ATOM (AiTer Optimized Model) is a lightweight vLLM-like implementation, focusing on integration and optimization based on aiter.

🚀 Features

  • ROCm Optimized: Built on AMD's ROCm platform with torch compile support
  • Model Support: Compatible with Deepseek, Qwen, Llama, and Mixtral.
  • Easy Integration: Simple API for quick deployment

📋 Requirements

  • AMD GPU with ROCm support
  • Docker

🛠️ Installation

1. Pull Docker Image

docker pull rocm/pytorch:rocm7.0.2_ubuntu24.04_py3.12_pytorch_release_2.8.0

2. Run Docker Container

docker run -it --network=host \
  --device=/dev/kfd \
  --device=/dev/dri \
  --group-add video \
  --cap-add=SYS_PTRACE \
  --security-opt seccomp=unconfined \
  -v $HOME:/home/$USER \
  -v /mnt:/mnt \
  -v /data:/data \
  --shm-size=16G \
  --ulimit memlock=-1 \
  --ulimit stack=67108864 \
  rocm/pytorch:rocm7.0.2_ubuntu24.04_py3.12_pytorch_release_2.8.0

3. Clone and Setup

pip install aiter -i https://mkmartifactory.amd.com/artifactory/api/pypi/hw-orc3pypi-prod-local/simple
git clone https://github.com/ROCm/ATOM.git
cd ./ATOM
pip install .

💡 Usage

Basic Example

The default optimization level is 3 (running with torch compile). Supported models include Deepseek, Qwen, Llama, and Mixtral.

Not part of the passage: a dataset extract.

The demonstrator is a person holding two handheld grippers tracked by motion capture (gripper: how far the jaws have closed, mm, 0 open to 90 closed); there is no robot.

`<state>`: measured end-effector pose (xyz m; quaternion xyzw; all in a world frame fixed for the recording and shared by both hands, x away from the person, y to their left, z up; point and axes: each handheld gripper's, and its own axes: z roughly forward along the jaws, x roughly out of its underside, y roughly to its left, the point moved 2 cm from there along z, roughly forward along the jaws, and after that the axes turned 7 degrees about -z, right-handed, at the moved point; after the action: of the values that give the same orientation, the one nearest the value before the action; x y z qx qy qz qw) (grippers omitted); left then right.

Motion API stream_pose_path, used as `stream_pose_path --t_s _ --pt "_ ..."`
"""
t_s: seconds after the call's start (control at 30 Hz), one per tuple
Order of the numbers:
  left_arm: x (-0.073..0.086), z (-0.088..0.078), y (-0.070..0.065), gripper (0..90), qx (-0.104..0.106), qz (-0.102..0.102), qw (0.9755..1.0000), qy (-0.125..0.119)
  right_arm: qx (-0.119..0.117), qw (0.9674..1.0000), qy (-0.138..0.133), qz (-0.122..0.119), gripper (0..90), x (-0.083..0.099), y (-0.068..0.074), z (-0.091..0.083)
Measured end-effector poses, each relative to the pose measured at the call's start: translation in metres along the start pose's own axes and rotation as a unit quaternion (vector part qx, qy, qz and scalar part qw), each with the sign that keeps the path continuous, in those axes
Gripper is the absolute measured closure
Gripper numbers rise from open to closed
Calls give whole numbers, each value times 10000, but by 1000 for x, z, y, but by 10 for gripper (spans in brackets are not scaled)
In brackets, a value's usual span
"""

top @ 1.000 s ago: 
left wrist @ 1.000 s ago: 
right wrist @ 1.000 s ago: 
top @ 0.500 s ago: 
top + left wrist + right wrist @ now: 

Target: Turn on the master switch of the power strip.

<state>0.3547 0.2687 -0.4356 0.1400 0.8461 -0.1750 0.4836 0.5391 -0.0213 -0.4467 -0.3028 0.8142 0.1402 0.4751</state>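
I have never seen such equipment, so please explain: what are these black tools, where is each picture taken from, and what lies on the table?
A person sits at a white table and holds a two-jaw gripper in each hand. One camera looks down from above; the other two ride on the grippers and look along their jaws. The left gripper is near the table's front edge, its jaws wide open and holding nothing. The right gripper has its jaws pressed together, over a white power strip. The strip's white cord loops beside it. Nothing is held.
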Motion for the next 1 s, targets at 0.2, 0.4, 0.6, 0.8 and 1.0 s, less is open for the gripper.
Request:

python -m atom.examples.simple_inference --model meta-llama/Meta-Llama-3-8B

Note: First-time execution may take approximately 10 minutes for model compilation.

Performance profiling

Profile offline inference

python -m atom.examples.profile_offline --model Qwen/Qwen3-0.6B

Or profile offline with custom input length

python -m atom.examples.profile_offline --model Qwen/Qwen3-0.6B --random-input --input-length 1024 --output-length 32

Profile online inference, after starting the server

python -m atom.examples.profile_online 

Or profile online with custom input length

python -m atom.examples.profile_online --model Qwen/Qwen3-0.6B --random-input --input-length 1024 --output-length 32

Or directly send start profile and stop profile reuqest

curl -s -S -X POST http://127.0.0.1:8000/start_profile
curl -s -S -X POST http://127.0.0.1:8000/stop_profile

Performance Benchmarking

Run online throughput benchmark:

start the server

python -m atom.entrypoints.openai_server --model Qwen/Qwen3-0.6B
python -m atom.entrypoints.openai_server --model deepseek-ai/DeepSeek-R1 -tp 8 --block-size 1

run benchmark

MODEL=deepseek-ai/DeepSeek-R1
ISL=1024
OSL=1024
CONC=128
PORT=8000
RESULT_FILENAME=Deepseek-R1-result
 
python benchmark_serving.py \
--model=$MODEL --backend=vllm --base-url=http://localhost:$PORT \
--dataset-name=random \
--random-input-len=$ISL --random-output-len=$OSL \
--random-range-ratio 0.8 \
--num-prompts=$(( $CONC * 10 )) \
--max-concurrency=$CONC \
--request-rate=inf --ignore-eos \
--save-result --percentile-metrics="ttft,tpot,itl,e2el" \
--result-dir=./ --result-filename=$RESULT_FILENAME.json

📊 Performance Comparison

ATOM demonstrates significant performance improvements over vLLM:

Model Framework Tokens Time Throughput
Qwen3-0.6B ATOM 4096 0.25s 16,643.74 tok/s
Qwen3-0.6B vLLM 4096 0.63s 6,543.06 tok/s
Llama-3.1-8B-Instruct-FP8-KV ATOM 4096 0.68s 5,983.37 tok/s
Llama-3.1-8B-Instruct-FP8-KV vLLM 4096 1.68s 2,432.62 tok/s

Online serving throughput:

Deepseek-V3

concurrency IPS/QPS prompts num vLLM Throughput ATOM Throughput
16 1024/1024 128 423.68 tok/s 922.03 tok/s
32 1024/1024 128 629.06 tok/s 1488.52 tok/s
64 1024/1024 128 760.22 tok/s 2221.25 tok/s
128 1024/1024 128 1107.93 tok/s 2254.88 tok/s

Accuracy Benchmarking

First, install lm-eval to test model accuracy:

pip install lm-eval[api]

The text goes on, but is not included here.